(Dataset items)
+ + + + +
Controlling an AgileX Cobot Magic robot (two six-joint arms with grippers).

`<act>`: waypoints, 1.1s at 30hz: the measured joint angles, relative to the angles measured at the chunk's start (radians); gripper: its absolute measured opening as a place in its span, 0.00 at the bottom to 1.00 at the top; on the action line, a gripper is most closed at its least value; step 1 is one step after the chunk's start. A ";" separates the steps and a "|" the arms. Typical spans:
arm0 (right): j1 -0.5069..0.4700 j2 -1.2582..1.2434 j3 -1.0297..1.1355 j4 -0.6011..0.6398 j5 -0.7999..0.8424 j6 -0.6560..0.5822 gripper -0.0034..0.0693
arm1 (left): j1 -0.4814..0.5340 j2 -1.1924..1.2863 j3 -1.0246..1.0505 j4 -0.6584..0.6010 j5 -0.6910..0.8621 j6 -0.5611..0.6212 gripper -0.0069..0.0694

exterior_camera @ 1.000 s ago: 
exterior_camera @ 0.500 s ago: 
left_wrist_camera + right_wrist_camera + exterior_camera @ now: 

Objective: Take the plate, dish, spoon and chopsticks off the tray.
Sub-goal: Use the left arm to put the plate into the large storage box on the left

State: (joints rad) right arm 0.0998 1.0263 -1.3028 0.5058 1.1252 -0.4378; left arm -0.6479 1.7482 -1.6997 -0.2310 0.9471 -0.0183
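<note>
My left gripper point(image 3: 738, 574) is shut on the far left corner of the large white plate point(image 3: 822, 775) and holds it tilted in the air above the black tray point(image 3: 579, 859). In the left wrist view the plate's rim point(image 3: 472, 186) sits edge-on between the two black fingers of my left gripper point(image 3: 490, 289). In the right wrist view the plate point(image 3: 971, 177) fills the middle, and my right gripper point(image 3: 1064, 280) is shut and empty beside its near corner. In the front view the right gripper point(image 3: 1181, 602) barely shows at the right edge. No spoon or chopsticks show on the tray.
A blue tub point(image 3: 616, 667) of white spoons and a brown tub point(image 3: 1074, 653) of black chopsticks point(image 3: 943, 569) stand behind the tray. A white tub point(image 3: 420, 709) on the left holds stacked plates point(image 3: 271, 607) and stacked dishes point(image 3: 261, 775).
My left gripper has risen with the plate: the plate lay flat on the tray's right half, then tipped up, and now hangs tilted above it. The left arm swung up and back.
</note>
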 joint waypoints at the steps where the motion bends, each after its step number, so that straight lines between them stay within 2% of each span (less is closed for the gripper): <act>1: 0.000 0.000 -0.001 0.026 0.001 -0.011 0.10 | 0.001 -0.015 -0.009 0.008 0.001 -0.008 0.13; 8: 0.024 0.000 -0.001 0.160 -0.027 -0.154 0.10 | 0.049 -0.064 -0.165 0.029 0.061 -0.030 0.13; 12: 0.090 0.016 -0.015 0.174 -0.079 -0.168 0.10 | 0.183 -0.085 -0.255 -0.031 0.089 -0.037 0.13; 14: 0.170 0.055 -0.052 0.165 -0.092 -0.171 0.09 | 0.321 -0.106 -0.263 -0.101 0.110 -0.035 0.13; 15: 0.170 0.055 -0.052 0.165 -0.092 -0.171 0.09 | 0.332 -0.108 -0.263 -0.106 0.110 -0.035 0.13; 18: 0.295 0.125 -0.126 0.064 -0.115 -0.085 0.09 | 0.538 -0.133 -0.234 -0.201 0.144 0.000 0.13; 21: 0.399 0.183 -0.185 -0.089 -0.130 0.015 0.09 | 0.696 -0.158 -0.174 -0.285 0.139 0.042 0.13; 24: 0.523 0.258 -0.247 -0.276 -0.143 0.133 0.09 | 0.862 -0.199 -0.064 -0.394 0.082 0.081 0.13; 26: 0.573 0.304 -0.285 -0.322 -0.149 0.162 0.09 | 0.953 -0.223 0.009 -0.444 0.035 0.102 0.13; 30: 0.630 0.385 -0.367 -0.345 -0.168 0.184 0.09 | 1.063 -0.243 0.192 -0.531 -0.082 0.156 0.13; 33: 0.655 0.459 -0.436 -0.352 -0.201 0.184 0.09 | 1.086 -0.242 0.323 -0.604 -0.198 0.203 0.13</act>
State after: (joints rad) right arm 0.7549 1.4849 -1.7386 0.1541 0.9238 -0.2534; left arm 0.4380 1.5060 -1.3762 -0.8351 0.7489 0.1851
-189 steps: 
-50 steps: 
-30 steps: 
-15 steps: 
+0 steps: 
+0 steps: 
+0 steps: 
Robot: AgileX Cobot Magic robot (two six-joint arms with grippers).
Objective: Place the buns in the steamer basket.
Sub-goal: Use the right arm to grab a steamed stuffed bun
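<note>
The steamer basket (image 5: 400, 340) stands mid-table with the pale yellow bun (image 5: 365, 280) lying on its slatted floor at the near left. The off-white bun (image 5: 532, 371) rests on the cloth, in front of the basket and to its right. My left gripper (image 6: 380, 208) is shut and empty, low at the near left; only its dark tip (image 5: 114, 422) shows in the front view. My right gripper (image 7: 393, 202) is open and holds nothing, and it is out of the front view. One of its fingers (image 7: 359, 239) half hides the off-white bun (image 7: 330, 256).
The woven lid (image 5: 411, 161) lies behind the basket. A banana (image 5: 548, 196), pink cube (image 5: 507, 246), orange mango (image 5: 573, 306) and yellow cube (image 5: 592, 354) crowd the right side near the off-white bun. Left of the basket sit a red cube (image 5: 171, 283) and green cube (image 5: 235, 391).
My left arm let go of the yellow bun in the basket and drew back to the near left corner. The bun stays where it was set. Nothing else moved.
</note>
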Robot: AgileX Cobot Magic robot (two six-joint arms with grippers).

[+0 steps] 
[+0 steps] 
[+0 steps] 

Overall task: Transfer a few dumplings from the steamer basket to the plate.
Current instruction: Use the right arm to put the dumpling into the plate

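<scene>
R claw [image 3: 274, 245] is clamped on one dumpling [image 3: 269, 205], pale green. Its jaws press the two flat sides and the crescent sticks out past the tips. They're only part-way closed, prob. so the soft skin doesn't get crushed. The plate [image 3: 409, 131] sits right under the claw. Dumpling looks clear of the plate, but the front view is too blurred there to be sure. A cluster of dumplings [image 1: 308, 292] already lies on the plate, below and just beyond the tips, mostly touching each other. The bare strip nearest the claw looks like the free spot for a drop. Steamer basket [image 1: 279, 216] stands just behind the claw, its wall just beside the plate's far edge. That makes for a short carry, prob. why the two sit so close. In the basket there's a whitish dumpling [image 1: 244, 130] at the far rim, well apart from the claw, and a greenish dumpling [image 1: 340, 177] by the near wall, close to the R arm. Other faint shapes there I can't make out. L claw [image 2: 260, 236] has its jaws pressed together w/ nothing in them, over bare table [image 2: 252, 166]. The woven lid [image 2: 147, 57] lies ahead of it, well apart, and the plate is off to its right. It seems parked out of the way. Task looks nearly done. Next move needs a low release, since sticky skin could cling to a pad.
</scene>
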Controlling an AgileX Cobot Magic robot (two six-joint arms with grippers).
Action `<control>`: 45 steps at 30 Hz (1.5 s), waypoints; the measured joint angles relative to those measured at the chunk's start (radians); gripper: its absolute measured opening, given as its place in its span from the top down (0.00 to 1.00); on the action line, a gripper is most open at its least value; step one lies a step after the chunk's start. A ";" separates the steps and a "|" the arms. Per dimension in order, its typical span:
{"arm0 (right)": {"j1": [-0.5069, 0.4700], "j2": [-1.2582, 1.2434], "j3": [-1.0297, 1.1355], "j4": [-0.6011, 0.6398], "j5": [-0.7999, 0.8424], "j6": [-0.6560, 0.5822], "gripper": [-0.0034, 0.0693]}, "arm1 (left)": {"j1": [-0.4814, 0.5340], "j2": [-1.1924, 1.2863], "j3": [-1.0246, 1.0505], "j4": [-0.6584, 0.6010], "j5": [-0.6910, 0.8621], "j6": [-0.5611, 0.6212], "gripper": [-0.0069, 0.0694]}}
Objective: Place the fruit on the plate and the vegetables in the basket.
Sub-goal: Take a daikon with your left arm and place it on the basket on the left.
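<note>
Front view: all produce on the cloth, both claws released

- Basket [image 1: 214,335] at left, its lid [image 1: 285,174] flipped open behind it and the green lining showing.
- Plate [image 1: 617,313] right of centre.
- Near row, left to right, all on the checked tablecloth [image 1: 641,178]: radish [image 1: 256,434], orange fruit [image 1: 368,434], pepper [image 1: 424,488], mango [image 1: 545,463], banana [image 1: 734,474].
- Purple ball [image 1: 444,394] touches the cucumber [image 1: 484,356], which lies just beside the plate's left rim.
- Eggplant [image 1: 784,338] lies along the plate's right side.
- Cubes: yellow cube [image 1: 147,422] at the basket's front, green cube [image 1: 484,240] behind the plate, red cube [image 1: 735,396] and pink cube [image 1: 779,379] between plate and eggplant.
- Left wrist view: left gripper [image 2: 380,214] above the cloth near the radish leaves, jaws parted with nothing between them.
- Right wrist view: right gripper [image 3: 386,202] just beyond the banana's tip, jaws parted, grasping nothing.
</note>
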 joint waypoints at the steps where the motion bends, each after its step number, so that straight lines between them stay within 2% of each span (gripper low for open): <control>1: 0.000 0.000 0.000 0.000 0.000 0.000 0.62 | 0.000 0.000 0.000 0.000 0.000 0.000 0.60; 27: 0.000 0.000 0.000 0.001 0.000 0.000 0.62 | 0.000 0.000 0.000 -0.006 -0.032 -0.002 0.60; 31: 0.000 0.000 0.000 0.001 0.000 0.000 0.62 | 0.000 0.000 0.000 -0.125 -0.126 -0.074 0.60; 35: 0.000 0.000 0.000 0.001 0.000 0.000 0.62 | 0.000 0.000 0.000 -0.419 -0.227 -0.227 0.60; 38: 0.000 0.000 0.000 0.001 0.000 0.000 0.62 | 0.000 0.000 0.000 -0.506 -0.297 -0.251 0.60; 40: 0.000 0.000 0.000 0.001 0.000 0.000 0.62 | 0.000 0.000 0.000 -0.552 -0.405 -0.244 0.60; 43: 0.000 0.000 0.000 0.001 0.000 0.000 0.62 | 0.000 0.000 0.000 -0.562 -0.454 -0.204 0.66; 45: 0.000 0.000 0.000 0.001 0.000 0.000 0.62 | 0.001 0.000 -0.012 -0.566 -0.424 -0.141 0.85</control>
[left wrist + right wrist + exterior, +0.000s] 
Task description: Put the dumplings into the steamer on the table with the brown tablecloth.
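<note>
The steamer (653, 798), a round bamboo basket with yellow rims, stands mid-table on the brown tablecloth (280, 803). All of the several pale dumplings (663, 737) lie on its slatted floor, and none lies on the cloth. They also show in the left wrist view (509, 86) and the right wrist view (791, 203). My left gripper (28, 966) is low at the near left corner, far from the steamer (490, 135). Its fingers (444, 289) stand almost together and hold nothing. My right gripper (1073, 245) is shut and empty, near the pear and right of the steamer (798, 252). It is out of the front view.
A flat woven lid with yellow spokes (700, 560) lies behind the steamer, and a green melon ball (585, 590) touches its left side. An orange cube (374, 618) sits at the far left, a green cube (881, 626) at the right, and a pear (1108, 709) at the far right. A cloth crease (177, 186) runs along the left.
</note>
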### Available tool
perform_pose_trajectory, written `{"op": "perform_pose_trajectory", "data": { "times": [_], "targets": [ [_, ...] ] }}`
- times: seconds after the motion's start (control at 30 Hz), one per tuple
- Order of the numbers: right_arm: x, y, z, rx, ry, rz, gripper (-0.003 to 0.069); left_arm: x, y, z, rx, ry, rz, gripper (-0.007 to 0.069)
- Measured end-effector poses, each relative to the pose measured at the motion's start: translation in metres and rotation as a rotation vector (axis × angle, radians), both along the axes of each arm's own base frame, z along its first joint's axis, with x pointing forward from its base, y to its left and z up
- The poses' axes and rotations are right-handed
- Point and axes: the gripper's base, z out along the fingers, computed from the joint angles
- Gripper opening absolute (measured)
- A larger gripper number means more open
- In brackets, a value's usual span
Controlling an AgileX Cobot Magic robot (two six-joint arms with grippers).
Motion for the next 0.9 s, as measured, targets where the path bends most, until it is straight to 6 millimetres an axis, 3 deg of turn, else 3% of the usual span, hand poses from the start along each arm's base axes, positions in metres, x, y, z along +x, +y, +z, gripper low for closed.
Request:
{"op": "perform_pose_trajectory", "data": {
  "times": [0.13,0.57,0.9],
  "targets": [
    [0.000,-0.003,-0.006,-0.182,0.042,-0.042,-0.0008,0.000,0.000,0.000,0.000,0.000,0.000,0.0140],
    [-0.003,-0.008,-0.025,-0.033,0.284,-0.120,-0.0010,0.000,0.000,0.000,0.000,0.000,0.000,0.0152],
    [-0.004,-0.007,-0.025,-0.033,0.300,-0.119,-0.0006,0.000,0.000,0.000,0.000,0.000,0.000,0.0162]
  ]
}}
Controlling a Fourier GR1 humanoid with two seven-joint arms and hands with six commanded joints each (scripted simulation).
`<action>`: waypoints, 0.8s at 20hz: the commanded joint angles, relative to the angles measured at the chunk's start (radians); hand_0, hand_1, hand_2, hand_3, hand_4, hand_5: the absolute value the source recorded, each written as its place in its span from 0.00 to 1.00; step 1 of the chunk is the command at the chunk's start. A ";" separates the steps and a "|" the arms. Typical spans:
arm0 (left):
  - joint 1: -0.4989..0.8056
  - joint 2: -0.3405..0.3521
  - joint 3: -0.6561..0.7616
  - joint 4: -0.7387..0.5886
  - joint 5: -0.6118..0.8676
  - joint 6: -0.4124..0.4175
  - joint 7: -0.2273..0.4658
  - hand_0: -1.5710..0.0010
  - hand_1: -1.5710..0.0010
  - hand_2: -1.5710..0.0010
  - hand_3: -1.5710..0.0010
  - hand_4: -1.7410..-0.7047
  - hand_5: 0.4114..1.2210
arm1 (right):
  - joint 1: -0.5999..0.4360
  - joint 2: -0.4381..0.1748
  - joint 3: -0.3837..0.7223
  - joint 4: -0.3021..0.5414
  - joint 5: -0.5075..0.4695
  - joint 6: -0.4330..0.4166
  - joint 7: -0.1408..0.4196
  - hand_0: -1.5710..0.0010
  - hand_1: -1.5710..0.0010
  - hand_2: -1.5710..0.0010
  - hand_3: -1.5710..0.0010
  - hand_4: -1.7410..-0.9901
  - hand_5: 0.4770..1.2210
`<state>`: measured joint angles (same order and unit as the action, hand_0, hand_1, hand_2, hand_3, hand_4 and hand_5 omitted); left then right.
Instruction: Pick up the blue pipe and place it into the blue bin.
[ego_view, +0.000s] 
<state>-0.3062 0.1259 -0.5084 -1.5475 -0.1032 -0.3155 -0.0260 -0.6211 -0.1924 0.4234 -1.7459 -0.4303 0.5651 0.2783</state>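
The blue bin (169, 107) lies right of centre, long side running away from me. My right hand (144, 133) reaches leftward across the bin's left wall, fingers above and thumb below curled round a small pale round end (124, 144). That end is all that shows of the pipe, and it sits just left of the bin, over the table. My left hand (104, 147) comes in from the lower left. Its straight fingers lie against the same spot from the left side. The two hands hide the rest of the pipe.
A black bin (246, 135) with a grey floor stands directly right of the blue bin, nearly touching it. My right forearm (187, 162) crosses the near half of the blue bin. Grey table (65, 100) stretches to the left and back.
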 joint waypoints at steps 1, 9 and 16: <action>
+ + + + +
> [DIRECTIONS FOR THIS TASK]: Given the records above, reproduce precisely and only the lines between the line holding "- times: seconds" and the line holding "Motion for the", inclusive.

> [RESPONSE AREA]:
- times: seconds after the motion's start (control at 30 Hz), one per tuple
- Order of the numbers: right_arm: x, y, z, rx, ry, rz, gripper (-0.003 to 0.069); left_arm: x, y, z, rx, ry, rz, gripper (-0.007 to 0.069)
- Measured end-effector poses, each relative to the pose measured at the motion's start: translation in metres and rotation as a rotation vector (axis × angle, radians), both along the axes of each arm's own base frame, z along its first joint's axis, with x pointing forward from its base, y to its left and z up
- The poses' axes and rotations are right-handed
- Point and axes: the gripper's base, z out along the fingers, computed from the joint angles
- Gripper opening absolute (measured)
- A larger gripper number means more open
- In brackets, a value's usual span
Controlling an AgileX Cobot Magic robot (two six-joint arms with grippers).
Motion for the next 0.9 s, as measured, targets where the path bends most, until it is straight to 6 millimetres an axis, 3 deg of turn, else 3% of the usual span, hand poses from the start along each arm's base axes, positions in metres, x, y, z along +x, +y, +z, gripper low for closed.

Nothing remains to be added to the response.